*Activity:* In the data below, find each line carrying the string "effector" and copy it out.
▽
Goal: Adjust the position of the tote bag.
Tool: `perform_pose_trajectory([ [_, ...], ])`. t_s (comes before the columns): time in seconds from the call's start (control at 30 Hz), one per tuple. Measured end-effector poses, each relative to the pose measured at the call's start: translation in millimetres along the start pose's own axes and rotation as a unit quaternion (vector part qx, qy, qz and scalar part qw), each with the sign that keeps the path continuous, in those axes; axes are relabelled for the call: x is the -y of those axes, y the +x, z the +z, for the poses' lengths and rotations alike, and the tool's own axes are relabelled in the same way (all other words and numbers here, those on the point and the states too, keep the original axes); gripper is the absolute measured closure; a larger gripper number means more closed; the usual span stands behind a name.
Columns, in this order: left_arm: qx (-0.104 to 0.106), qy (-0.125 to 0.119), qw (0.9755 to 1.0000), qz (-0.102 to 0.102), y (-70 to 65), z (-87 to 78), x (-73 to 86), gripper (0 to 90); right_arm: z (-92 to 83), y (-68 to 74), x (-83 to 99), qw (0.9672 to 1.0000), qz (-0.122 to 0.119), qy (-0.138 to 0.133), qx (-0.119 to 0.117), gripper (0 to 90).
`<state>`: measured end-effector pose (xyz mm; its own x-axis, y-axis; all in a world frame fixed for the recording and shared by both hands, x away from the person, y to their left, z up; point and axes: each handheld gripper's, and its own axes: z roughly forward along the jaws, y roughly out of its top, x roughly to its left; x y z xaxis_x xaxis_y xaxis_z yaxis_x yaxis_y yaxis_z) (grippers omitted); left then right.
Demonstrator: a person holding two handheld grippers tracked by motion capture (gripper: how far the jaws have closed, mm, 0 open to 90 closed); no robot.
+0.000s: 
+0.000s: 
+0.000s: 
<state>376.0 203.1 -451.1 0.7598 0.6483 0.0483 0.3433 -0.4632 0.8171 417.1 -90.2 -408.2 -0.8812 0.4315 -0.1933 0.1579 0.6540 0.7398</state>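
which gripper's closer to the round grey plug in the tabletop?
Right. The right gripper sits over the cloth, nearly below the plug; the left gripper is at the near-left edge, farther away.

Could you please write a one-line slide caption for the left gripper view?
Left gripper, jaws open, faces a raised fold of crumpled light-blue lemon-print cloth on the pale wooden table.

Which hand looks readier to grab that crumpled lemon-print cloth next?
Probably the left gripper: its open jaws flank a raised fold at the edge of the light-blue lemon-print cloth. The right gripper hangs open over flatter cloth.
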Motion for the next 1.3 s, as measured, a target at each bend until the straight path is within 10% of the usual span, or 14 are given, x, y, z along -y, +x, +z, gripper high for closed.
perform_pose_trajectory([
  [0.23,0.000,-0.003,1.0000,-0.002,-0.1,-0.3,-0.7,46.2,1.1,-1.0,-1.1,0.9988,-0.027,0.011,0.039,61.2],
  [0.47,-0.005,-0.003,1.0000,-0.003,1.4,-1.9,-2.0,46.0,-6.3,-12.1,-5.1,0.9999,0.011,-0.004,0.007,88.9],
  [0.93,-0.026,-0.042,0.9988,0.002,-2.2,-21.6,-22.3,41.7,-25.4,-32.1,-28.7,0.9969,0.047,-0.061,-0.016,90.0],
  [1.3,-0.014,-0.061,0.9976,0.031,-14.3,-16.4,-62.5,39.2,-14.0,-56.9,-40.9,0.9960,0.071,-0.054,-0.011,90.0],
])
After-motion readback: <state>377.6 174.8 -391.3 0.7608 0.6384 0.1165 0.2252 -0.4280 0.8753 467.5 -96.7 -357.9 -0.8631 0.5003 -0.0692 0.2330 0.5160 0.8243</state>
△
*Response to this exercise:*
Tool: `perform_pose_trajectory([ [_, ...], ])`. t_s (comes before the columns): time in seconds from the call's start (control at 30 Hz), one per tuple. Measured end-effector poses, each relative to the pose measured at the call's start: translation in millimetres along the start pose's own axes and rotation as a unit quaternion (vector part qx, qy, qz and scalar part qw), each with the sign that keeps the path continuous, in those axes; axes are relabelled for the call: x is the -y of those axes, y the +x, z the +z, for the poses' lengths and rotations alike, and the tool's own axes are relabelled in the same way (all other words and numbers here, those on the point and the states too, keep the original axes); gripper is the absolute measured closure; a larger gripper number means more closed; the usual span stands behind a name.
`<state>`: measured end-effector pose (xyz mm; its own x-axis, y-axis; all in a world frame fixed for the recording and shared by both hands, x away from the person, y to their left, z up; point and axes: each handheld gripper's, and its own axes: z roughly forward along the jaws, y roughly out of its top, x roughly to its left; x y z xaxis_x xaxis_y xaxis_z yaxis_x yaxis_y yaxis_z) (grippers omitted); left then right.

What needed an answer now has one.